Acostumado a fazer grandes exibições nos gramados, o craque sérvio revelou, em entrevista coletiva, a sensação de ver a sua história sendo contada na telona: “é muito diferente e emocionante. Assisti ao filme no ano passado, fiquei arrepiado e não sosseguei até que ele fosse lançado nos cinemas”, afirmou e emendou: “Mas faltavam a ação, o toque de charme e maestria do diretor (Darko Bajic) e a trilha sonora que o Ivan (Lins) compôs. Sem essas coisas, a produção seria feita apenas imagens e reportagens que para mim são conhecidas”.
Para Petkovic, uma das ideias da produção é mostrar ao espectador um pouco do espírito do povo de seu país natal, abalado por guerras étnicas no século XX: “o filme mostra uma boa parte da Sérvia, lógico que com menor proporção do que o Brasil, mas conseguimos apresentar um pouco do espírito sérvio e aproximar os dois povos”.

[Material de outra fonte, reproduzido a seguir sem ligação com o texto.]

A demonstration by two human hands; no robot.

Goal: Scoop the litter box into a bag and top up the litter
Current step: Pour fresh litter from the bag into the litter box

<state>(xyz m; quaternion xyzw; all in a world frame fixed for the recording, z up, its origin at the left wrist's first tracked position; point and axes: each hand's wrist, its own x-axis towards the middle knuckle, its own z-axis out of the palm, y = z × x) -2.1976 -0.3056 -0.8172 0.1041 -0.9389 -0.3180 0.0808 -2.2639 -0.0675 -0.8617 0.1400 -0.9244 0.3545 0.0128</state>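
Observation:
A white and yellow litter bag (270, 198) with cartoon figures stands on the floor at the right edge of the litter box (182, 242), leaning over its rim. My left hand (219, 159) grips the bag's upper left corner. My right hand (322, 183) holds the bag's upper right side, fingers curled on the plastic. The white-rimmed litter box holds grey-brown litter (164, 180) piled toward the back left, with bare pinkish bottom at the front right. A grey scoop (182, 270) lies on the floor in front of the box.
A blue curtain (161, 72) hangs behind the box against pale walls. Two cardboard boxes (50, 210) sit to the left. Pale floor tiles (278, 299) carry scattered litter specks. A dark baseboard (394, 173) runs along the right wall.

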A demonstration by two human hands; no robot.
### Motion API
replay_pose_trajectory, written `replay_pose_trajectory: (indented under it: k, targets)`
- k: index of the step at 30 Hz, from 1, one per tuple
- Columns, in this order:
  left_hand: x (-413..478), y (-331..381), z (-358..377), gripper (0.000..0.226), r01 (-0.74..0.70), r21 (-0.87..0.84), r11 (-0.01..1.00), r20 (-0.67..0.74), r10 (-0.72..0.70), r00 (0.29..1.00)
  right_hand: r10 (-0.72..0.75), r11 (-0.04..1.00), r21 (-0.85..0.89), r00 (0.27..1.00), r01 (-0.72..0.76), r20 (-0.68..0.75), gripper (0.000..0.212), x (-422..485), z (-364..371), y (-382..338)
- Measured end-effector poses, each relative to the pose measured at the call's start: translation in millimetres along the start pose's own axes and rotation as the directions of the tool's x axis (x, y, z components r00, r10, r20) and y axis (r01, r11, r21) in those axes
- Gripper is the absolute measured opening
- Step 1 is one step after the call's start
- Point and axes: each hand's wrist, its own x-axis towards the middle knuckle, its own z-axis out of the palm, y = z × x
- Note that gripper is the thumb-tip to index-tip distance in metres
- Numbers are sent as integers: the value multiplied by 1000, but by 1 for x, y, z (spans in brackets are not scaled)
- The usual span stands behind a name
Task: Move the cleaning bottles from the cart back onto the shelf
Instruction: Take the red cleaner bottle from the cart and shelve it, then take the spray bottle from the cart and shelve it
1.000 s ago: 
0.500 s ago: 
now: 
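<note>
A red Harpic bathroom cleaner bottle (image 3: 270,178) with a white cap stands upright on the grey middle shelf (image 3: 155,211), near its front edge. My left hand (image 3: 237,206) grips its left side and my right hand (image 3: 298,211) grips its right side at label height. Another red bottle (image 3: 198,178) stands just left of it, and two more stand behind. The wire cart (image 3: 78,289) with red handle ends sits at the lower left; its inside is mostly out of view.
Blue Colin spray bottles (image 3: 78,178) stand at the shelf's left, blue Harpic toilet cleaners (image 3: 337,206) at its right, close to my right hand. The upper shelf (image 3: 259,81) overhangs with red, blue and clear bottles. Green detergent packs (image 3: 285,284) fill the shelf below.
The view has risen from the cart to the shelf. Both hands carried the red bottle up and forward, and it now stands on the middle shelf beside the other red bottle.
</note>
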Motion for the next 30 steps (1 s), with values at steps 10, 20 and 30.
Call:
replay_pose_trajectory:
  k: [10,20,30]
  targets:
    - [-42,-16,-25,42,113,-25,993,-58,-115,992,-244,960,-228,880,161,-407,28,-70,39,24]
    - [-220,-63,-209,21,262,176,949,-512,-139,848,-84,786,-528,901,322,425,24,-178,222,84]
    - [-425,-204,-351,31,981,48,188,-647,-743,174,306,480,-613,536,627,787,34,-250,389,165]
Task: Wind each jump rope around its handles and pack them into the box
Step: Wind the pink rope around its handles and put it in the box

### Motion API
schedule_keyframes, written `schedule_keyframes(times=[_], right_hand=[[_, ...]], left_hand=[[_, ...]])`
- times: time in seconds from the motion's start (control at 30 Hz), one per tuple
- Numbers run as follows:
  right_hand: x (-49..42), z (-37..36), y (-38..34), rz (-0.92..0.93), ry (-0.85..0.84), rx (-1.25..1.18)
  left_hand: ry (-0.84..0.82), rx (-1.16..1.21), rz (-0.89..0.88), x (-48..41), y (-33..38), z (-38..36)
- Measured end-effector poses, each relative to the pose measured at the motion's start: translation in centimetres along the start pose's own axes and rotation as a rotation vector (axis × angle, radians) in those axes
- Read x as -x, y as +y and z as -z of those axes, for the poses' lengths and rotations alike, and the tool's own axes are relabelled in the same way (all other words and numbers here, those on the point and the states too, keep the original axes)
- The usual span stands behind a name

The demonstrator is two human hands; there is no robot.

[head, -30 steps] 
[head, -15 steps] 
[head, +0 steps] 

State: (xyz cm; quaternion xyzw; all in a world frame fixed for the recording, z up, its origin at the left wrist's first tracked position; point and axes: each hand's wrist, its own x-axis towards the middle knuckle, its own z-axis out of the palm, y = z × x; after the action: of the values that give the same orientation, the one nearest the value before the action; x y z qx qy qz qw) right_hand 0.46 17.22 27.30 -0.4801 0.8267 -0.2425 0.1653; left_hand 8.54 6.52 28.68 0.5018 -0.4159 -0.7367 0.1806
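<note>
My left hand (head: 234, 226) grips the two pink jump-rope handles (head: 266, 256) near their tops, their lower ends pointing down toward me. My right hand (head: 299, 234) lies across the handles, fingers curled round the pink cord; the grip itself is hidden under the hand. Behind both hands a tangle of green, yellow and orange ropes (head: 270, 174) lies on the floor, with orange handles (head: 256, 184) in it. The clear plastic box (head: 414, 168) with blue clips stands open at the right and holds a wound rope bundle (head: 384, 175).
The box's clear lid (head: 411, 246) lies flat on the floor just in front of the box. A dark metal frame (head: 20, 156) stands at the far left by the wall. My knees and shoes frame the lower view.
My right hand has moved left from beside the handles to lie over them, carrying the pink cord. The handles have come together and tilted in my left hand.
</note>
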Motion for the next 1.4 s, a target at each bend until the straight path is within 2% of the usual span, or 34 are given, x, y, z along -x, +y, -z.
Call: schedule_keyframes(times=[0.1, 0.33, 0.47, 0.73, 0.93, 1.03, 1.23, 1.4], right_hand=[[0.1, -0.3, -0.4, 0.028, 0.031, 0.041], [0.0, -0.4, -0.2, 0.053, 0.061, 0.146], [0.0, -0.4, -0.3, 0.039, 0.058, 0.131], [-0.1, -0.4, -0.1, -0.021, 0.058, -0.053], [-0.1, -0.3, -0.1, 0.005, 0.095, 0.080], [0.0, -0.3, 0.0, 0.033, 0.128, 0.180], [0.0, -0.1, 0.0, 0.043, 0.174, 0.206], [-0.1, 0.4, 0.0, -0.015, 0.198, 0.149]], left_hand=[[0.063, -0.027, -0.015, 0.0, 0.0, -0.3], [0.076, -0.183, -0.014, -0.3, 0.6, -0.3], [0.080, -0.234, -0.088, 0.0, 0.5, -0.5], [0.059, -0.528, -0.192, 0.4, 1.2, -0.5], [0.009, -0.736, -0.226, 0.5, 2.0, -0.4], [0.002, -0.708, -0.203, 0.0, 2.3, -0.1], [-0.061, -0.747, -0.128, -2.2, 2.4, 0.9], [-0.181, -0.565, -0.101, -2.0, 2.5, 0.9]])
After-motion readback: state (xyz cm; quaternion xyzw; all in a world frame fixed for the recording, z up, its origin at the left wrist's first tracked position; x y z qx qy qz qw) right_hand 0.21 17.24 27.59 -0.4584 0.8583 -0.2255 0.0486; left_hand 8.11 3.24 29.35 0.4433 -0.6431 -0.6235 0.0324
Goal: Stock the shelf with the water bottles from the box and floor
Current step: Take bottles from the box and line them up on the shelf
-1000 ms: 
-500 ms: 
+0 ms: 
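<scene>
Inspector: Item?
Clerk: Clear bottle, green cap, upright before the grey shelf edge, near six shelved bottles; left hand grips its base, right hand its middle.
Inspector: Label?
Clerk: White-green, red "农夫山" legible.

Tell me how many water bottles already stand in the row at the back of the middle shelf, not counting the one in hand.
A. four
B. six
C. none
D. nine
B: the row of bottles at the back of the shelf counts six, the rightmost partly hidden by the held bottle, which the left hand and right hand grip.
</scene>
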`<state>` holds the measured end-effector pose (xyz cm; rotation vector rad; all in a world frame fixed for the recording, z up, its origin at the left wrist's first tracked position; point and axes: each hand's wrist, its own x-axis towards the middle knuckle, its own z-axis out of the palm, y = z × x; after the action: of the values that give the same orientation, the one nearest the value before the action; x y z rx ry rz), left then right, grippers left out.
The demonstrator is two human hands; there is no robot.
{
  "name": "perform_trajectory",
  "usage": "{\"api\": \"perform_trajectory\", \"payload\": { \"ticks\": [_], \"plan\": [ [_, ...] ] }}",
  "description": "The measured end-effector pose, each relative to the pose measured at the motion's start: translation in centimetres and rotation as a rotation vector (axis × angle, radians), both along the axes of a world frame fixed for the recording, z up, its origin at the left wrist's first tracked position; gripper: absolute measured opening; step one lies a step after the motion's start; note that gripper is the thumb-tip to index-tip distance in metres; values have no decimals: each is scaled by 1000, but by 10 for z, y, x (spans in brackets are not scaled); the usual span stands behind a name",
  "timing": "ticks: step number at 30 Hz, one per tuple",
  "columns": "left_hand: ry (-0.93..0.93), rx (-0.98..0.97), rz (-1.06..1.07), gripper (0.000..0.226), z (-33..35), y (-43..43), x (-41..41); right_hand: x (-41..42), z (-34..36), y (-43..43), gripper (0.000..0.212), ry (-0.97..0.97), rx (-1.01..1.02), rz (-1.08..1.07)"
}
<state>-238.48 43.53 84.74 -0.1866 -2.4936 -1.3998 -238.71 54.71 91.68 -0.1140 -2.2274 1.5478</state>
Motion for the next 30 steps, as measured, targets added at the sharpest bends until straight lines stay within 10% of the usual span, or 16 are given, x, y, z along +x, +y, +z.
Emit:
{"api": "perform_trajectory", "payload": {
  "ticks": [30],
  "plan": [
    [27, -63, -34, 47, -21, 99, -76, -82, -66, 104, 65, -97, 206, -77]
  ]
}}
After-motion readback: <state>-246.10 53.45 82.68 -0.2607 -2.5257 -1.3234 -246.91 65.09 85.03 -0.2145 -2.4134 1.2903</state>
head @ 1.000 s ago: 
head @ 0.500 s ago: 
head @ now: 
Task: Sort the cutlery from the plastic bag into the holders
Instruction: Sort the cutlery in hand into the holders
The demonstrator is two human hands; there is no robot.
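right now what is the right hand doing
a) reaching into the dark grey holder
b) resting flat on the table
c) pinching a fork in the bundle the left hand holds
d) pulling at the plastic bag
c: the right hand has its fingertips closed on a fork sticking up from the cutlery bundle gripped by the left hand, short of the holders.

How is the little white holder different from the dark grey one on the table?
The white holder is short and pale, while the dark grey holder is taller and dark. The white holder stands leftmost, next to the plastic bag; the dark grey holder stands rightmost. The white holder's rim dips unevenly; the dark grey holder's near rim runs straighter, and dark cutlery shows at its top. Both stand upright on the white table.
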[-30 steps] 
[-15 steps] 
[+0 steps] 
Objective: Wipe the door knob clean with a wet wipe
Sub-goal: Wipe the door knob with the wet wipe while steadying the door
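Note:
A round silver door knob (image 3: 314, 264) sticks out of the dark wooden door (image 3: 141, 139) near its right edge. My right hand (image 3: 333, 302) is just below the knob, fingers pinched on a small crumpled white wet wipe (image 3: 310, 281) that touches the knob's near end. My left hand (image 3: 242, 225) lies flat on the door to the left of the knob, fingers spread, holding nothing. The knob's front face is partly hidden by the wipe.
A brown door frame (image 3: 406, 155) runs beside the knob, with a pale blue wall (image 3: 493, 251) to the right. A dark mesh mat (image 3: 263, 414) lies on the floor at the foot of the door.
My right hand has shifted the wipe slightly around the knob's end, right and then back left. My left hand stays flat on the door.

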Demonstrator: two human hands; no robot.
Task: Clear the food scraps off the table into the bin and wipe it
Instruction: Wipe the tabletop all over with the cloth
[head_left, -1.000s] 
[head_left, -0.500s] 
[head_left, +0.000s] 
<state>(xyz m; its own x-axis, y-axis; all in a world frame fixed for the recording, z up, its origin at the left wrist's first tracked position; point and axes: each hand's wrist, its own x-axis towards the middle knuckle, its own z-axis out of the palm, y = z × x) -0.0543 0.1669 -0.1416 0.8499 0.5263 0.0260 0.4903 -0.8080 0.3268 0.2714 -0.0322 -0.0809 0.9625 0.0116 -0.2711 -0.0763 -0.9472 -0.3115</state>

No Brasil desde 1997, quando foi contratado pelo Vitória-BA, o jogador de 38 anos deu a receita para que outros estrangeiros façam sucesso no “País do Futebol”: “acho que ‘os gringos’ devem encarnar o espírito brasileiro para terem possibilidade de viver e se adaptar ao Brasil e não correrem o risco de retornarem rapidamente aos seus países de origem”, disse e completou: “o estrangeiro que não se adapta a um povo tão maravilhoso como o brasileiro não merece vir para cá”.
Ele ainda comentou sobre a relação com o técnico do Flamengo, Vanderlei Luxemburgo, que o dispensou no início da atual temporada, mas o colocou em campo para fazer a sua partida de despedida como atleta profissional, contra o Corinthians, no Engenhão, pela terceira rodada do Campeonato Brasileiro: “a minha relação com o Luxa sempre foi boa e de respeito mútuo. Nunca tivemos uma briga e quando tinha que chamar a minha atenção dentro de campo, ele chegava do jeito que todos conhecem. Trabalhei com ele no Santos e no Flamengo e particularmente nos damos bem. O Luxa tem os seus defeitos e virtudes, assim como tenho os meus. Temos que respeitá-lo, pois se trata de um técnico vencedor”.
Em sua passagem pelo Brasil, Pet conseguiu algo que poucos atletas conseguiram. Ele foi ídolo em três dos quatro grandes clubes do Rio de Janeiro: Flamengo, Vasco e Fluminense. No entanto, ele não esconde que o coração bate forte mesmo é pelo Estrela Vermelha, um dos principais times da Sérvia e onde se destacou no início da carreira: “todas as torcidas são boas, mas desde pequeno o Estrela Vermelha é a primeira grande torcida do meu coração. Quando criança imaginava jogar pelo Estrela Vermelha e com a torcida gritando o meu nome no Marakana (estádio do clube de Belgrado). No Brasil também há grandes clubes com grandes torcidas, onde fui ídolo”.